◆ TASK TO CARRY OUT: The answer must give back every line of the data exactly, with no pictures.

======

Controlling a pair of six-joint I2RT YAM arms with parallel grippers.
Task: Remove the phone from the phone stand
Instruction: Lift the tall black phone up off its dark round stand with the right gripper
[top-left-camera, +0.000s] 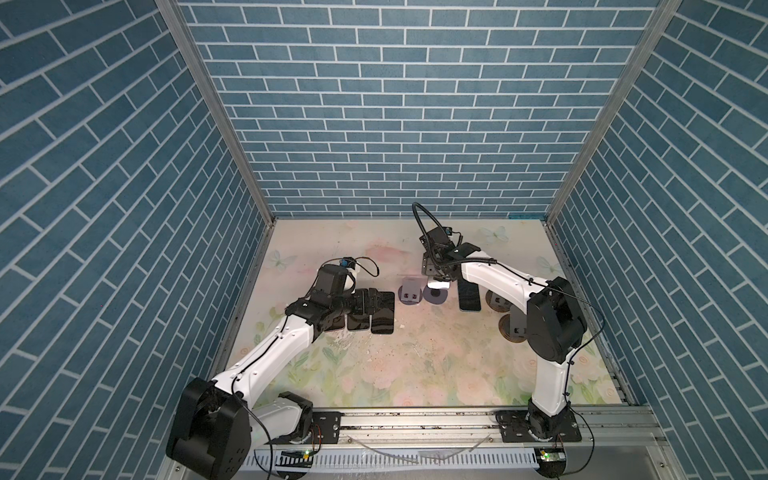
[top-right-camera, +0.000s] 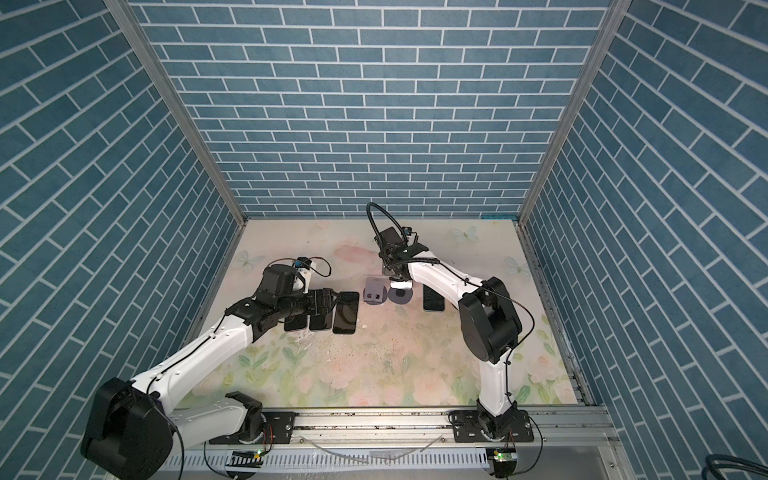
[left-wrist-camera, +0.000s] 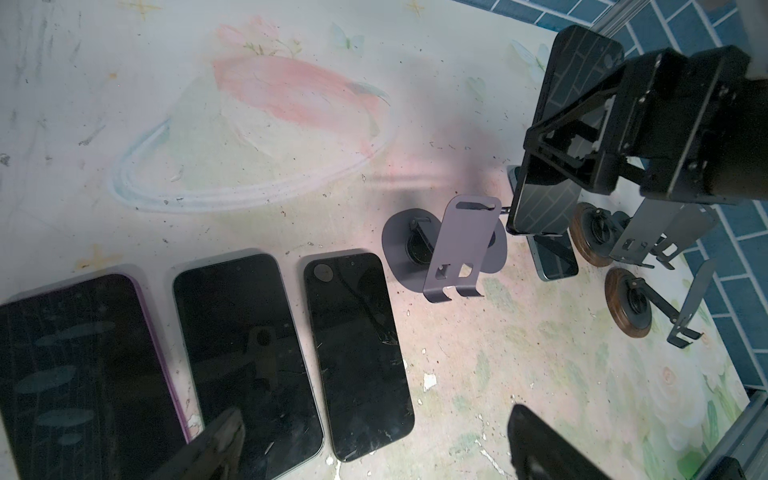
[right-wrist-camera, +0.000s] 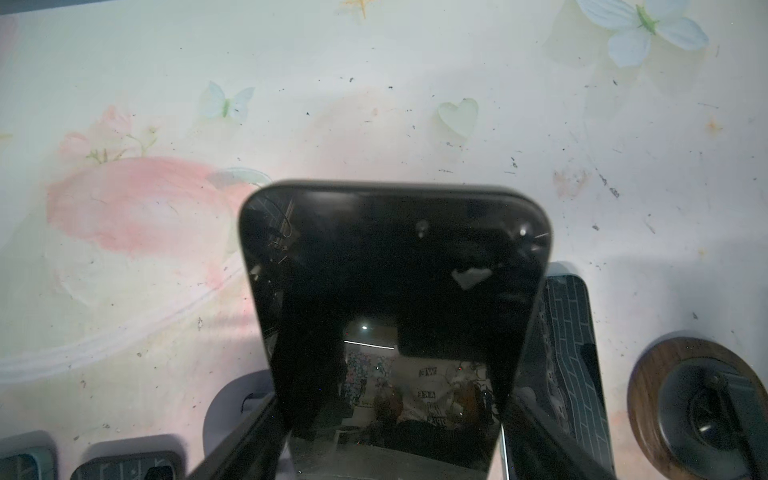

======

◆ PROBLEM SOLUTION:
Controlling a pair of six-joint I2RT YAM arms with parallel grippers.
Task: Remove the phone from the phone stand
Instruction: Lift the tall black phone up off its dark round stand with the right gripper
[top-left-camera, +0.000s] 
[top-right-camera, +0.000s] 
[left-wrist-camera, +0.000s] 
[right-wrist-camera, +0.000s] 

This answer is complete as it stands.